▶ _Your task_: Go to the line below containing "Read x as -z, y" and print exactly from there through the line containing "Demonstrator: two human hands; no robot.", both included. Print nothing else.

**** Collected data ****

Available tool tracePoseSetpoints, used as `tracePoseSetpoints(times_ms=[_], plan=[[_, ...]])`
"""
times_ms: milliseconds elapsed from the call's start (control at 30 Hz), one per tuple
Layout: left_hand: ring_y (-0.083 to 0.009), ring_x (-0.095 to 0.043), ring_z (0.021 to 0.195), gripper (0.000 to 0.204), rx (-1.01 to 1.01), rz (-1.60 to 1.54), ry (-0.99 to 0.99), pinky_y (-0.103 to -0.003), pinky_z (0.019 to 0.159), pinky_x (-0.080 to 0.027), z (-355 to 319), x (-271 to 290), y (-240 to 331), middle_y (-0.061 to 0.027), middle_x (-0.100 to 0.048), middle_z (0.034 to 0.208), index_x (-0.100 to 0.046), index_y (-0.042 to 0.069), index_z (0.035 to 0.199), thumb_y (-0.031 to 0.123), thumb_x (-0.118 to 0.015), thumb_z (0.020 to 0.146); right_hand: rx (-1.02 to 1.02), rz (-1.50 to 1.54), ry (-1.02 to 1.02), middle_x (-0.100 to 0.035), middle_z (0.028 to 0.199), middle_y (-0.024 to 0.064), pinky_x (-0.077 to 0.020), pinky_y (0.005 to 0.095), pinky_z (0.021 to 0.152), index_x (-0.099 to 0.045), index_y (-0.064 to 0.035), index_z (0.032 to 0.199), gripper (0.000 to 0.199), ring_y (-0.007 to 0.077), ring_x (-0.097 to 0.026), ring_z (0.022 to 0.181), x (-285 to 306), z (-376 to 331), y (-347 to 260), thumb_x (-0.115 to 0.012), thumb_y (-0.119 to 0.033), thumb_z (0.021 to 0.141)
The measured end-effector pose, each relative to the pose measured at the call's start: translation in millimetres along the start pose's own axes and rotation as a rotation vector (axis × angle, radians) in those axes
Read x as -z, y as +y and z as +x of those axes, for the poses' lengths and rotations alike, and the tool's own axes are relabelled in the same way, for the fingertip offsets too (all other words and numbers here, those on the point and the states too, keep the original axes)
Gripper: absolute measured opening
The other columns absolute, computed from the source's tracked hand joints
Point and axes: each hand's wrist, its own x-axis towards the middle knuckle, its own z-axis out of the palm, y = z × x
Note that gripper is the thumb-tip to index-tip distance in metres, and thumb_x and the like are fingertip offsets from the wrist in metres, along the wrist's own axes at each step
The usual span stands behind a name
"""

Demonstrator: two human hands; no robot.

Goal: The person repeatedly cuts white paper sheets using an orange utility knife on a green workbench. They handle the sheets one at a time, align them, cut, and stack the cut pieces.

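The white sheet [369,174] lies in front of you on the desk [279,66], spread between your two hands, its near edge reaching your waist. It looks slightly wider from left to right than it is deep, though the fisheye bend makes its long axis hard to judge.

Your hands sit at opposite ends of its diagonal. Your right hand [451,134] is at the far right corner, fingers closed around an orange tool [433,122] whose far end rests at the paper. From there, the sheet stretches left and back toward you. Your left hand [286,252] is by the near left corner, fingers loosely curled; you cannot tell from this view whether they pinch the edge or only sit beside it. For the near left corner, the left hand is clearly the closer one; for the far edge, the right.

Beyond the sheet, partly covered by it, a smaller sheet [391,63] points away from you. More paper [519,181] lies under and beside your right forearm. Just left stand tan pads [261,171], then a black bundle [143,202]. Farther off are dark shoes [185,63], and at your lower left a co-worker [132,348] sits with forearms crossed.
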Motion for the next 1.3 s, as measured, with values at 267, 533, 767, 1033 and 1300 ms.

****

▶ _Answer section_:
Read x as -z, y as +y and z as +x of those axes, for the poses' lengths and rotations alike, and the tool's own axes are relabelled in the same way, for the fingertip offsets too (all other words and numbers here, those on the point and the states too, keep the original axes)
Gripper: absolute measured opening
The other columns absolute, computed from the source's tracked hand joints
Point and axes: each hand's wrist, its own x-axis towards the middle knuckle, its own z-axis out of the palm, y = z × x
Note that gripper is the thumb-tip to index-tip distance in metres, and thumb_x and the like are fingertip offsets from the wrist in metres, along the wrist's own axes at each step
The usual span stands behind a name
"""

Demonstrator: two human hands; no robot.

This output contains the complete answer.